EX-99.I LEGAL OPININ 7 gt-consent.htm LEGAL OPINION
February 25, 2026
 
 
Davis Fundamental ETF Trust
2949 E. Elvira Road
Suite 101
Tucson, Arizona 85756
 
Re:
Davis Fundamental ETF Trust
 
Ladies and Gentlemen:
 
We have acted as counsel for Davis Fundamental ETF Trust (the “Trust”) in connection with the registration under the Securities Act of 1933 (the “Act”) of an issuance of shares of beneficial interest in certain series of the Trust designated as Davis Select U.S. Equity ETF, Davis Select International ETF, Davis Select Financial ETF, and Davis Select Worldwide ETF (collectively the “Shares”) in Post-Effective Amendment Number 14 to the Trust’s registration statement No. 333-213073 on Form N‑1A (the “Registration Statement”), to be filed on or about February 27, 2026.
In this connection we have examined originals, or copies certified or otherwise identified to our satisfaction, of such documents, corporate and other records, certificates and other papers as we deemed it necessary to examine for the purpose of this opinion, including, but not limited to, the First Amended Agreement and Declaration of Trust and By-Laws of the Trust, actions of the Board of Trustees authorizing the issuance of Shares, and the Registration Statement.
Among other things, the Registration Statement is deemed to register the Shares pursuant to Rule 24f-2 under the Investment Company Act of 1940. You have advised us that the Trust will, from year to year, timely file a notice pursuant to Rule 24f-2 perfecting the registration of the Shares sold by the Trust during each fiscal year during which such registration of an indefinite number of Shares remains in effect. You have also informed us that the Shares will be sold in accordance with Section 5(b) of the Act.

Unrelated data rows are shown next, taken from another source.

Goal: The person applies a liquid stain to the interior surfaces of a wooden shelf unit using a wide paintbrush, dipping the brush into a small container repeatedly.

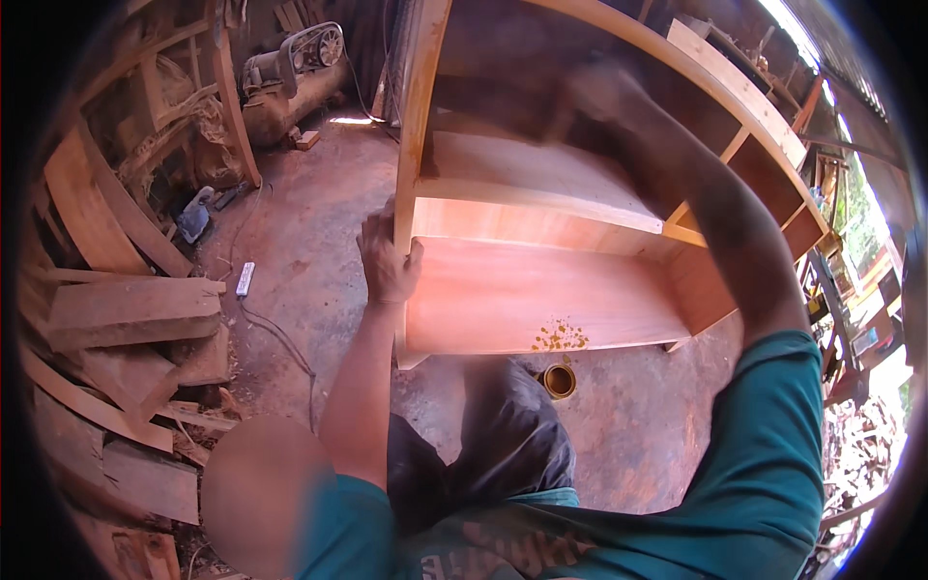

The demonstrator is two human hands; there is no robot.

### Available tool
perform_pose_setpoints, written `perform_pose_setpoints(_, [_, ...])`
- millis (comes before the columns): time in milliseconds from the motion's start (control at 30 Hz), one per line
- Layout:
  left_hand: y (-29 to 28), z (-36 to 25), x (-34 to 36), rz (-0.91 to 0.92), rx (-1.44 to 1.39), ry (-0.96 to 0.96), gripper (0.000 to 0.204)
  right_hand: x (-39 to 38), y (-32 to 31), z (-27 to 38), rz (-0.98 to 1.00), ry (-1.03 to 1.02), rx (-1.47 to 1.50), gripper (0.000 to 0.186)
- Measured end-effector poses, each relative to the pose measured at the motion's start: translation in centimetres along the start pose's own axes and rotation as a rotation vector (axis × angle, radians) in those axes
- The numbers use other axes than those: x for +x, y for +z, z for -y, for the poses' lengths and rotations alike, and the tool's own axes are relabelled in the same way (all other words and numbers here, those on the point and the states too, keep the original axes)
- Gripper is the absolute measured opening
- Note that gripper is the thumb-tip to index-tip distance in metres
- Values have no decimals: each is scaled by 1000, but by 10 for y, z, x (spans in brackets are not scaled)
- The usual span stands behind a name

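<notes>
One pair of knees in dark trousers (517,425) is nearest, and just beyond, on the reddish floor (628,406), stands one open tin (572,379). Right behind it is one wooden cabinet (541,290), upright, taking up the middle and right of the scene; its open front points near, toward the person, and the long axis of its lower compartment runs left to right. Two short feet show under it, one at each end of the lower edge. A scatter of yellow-brown spots (561,335), too many to count surely, marks the near part of the lower board.

The left hand (389,266) holds the cabinet's left upright, thumb on the inner side and fingers around the outer. Farther in, above the one shelf board (536,174), the right hand (604,89) is blurred; I cannot tell how its fingers stand or whether they hold anything.

To the left lie many loose boards (135,314), overlapping and uncountable, and one white power strip (246,279). At the far left sits one compressor (295,101).
</notes>
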State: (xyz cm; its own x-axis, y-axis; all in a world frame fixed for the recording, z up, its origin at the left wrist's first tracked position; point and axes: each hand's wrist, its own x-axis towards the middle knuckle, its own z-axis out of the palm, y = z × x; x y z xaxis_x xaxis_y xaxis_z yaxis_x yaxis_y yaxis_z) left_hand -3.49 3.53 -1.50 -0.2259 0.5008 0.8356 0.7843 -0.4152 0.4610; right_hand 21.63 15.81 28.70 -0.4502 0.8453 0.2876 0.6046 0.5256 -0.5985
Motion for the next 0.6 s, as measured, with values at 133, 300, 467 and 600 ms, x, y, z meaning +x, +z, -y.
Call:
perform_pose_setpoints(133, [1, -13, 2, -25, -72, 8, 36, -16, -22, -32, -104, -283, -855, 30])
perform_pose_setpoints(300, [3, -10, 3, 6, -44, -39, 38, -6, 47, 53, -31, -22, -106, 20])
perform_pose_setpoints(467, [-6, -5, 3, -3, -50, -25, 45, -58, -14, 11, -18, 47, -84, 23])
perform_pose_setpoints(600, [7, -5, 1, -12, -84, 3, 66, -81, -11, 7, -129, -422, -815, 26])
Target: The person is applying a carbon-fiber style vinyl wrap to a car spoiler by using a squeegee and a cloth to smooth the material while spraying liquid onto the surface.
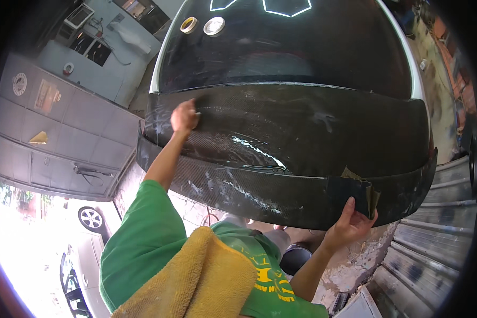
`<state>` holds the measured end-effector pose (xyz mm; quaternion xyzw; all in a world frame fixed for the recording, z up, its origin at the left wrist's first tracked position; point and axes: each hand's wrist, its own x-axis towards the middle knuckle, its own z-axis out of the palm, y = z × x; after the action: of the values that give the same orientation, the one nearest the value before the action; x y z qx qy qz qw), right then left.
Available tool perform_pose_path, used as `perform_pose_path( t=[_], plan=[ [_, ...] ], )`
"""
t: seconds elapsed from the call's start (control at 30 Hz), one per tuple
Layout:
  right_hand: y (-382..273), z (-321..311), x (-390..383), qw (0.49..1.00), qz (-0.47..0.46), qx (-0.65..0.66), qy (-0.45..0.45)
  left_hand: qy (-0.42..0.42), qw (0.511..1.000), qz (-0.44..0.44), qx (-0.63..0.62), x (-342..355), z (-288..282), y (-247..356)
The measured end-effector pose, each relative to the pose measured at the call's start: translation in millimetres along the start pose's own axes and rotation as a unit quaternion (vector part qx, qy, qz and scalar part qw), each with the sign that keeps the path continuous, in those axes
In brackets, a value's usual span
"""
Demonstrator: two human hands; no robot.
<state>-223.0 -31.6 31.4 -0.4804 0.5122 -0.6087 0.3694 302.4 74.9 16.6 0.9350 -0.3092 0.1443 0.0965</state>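
A dark car trunk lid [281,122] with a woven pattern spreads before me, wet and streaked with whitish residue. My left hand [184,117] is closed, knuckles up, against its left part. Whatever the fingers hold is mostly hidden; only a small pale bit shows at their edge. Down at the lid's near right edge, my right hand [351,229] grips folded sandpaper [355,192], dark on one face and tan on the other. The thumb presses on the dark face, and the sheets rest against the raised lip [238,193].
Two tape rolls, one yellow [188,25] and one white [214,26], lie on the rear glass [281,47]. A yellow towel [196,275] hangs over me. Below stands a dark bucket [296,259]. A grey metal gate [63,127] is left, corrugated sheeting [429,238] right.
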Motion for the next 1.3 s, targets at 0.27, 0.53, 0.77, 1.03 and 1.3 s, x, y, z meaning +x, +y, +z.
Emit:
perform_pose_path(
  t=[0.27,0.53,0.77,1.03,1.3],
  plan=[
    [21.3,-6.4,-1.0,0.99,-0.009,0.143,-0.011,0.064,0.982,0.132,-0.117,-33.8,1.0,120.2],
    [12.6,-2.9,-6.0,0.965,0.059,0.256,0.007,-0.064,0.74,0.607,-0.283,-116.9,-20.2,293.9],
    [-39.4,-19.7,-75.0,0.963,0.103,0.25,0.012,-0.001,0.793,0.516,-0.324,-20.5,-0.4,173.1],
    [-69.6,26.7,-143.9,0.98,0.098,0.172,-0.003,0.042,0.88,0.41,-0.234,52.2,6.8,-40.1],
    [-104.6,111.2,-177.8,0.982,0.092,0.0,-0.163,-0.101,0.782,0.451,-0.419,-4.1,-96.9,-23.2]
  ],
)
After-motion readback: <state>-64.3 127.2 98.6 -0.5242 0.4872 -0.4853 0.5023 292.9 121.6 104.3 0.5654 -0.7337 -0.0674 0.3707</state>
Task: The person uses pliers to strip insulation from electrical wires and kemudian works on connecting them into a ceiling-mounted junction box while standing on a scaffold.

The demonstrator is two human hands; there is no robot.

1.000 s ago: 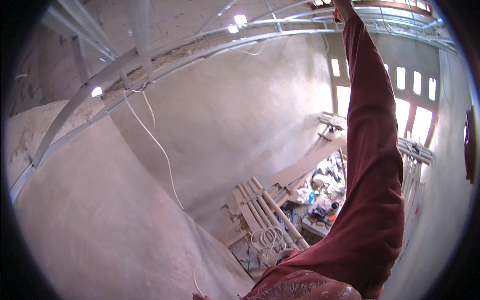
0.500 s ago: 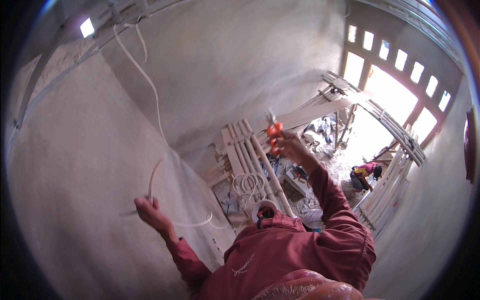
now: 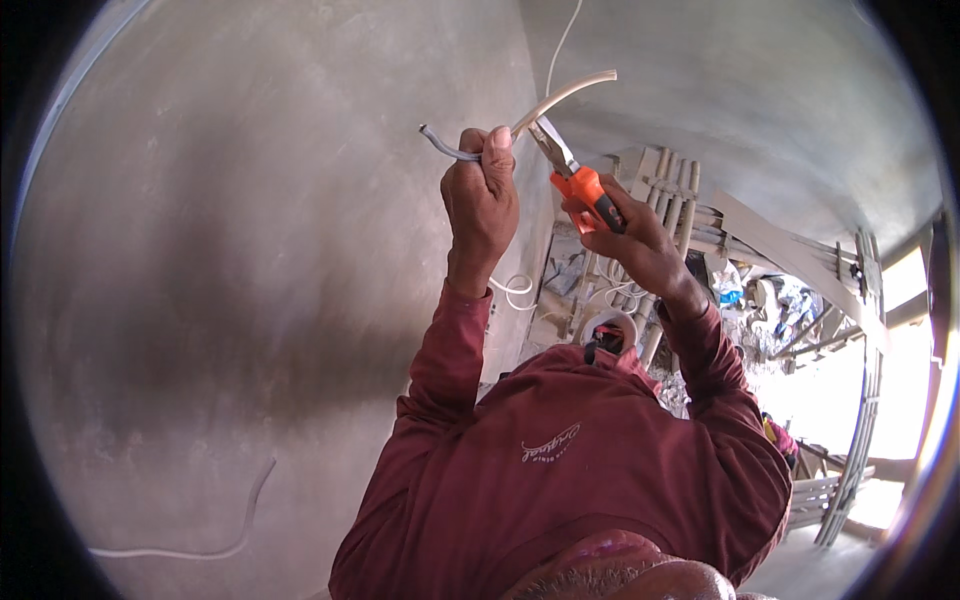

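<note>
The left hand [image 3: 482, 205] grips a pale cable [image 3: 575, 88] and grey length [image 3: 440, 143] at top centre, its fingers hiding any join. The right hand [image 3: 640, 240] clasps orange-handled pliers [image 3: 580, 182]; whether they bite, I can't tell. Pale script [image 3: 551, 444] marks the maroon shirt [image 3: 620, 490].

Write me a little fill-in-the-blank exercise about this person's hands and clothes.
1. The right hand holds pliers with mainly ____ handles.
2. From the left hand, a pale cable end points toward the picture's ____ side.
3. The maroon shirt has ____ sleeves.

Missing words: orange; right; long.
</note>
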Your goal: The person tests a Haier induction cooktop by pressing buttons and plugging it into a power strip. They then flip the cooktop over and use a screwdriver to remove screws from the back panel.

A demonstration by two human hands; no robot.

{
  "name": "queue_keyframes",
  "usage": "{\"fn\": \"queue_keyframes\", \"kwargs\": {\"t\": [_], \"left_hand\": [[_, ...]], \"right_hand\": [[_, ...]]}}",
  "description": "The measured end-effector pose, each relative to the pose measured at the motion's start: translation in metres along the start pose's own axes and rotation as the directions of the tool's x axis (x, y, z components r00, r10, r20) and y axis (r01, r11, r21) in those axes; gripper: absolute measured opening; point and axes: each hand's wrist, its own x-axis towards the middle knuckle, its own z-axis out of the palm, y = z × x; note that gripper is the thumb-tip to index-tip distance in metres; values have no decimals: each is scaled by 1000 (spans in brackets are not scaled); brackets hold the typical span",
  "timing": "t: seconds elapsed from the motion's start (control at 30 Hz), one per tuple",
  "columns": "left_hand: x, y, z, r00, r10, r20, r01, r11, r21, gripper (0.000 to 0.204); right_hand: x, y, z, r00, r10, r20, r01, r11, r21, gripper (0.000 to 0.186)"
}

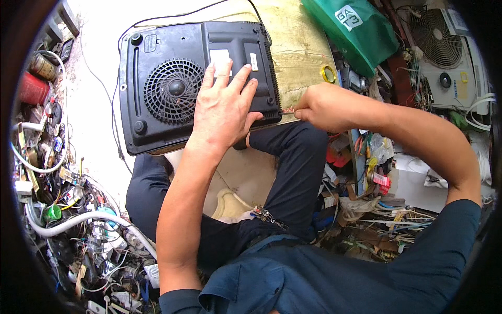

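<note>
A black induction cooker (157, 57) lies upside down, its round fan grille (174, 90) and vent slots facing up. My left hand (225, 102) is spread flat on its underside, fingers apart, to the right of the grille and partly over a white label. At the cooker's right edge, near the lower corner, my right hand (319, 107) is closed round what looks like a screwdriver (288, 111). Only a short piece of thin shaft shows, reaching the casing's side; the fist hides the handle. Whether its tip is inside the seam I cannot tell.
Under the cooker is a yellowish wooden board (295, 39), with a yellow tape roll (328, 74) at its right edge. A green bag (353, 31) stands beyond. Electrical scrap (99, 251) is heaped at left, more clutter at right near a fan unit (436, 44). A black cord (157, 20) runs behind the cooker.
</note>
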Motion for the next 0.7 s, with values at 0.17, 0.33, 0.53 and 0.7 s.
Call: {"fn": "queue_keyframes", "kwargs": {"t": [0.17,0.33,0.53,0.7], "left_hand": [[-2,1,1,1000,-11,-2,11,1000,-3,64],[-2,3,1,1000,-21,0,21,1000,-19,63],[-2,1,4,1000,-12,-17,12,1000,-9,64],[-1,3,3,1000,2,-23,-2,1000,10,65]], "right_hand": [[3,-10,-12,999,11,53,-7,996,-88,27],[5,-29,-14,993,47,107,-5,932,-364,20],[1,-23,-4,976,-180,125,217,720,-659,27],[-3,-16,-9,987,-159,32,151,833,-532,32]]}}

Based on the foregoing examination, we are of the opinion that upon the issuance and delivery of the Shares in accordance with the Declaration of Trust and the actions of the Board of Trustees authorizing the issuance of the Shares, and the receipt by the Trust of the authorized consideration therefor, the Shares so issued will be validly issued, fully paid and non-assessable by the Trust.
This opinion is limited solely to the Delaware Statutory Trust Act to the extent that the same may apply to or govern the transaction referred to herein, and we express no opinion with respect to the laws of any other jurisdiction or to any other laws of the State of Delaware. Further, we express no opinion as to any state or federal securities laws, including the securities laws of the State of Delaware. No opinion is given herein as to the choice of law or internal substantive rules of law which any tribunal may apply to such transaction. In addition, to the extent that the Declaration or the Bylaws refer to, incorporate or require compliance with, the Investment Company Act of 1940, as amended (the “1940 Act”), or any other law or regulation applicable to the Trust, except for the Delaware Statutory Trust Act, we have assumed compliance by the Trust with the 1940 Act and such other laws and regulations.
We consent to the filing of this opinion as an exhibit to the Registration Statement. In giving this consent, we do not admit that we are in the category of persons whose consent is required under section 7 of the Act.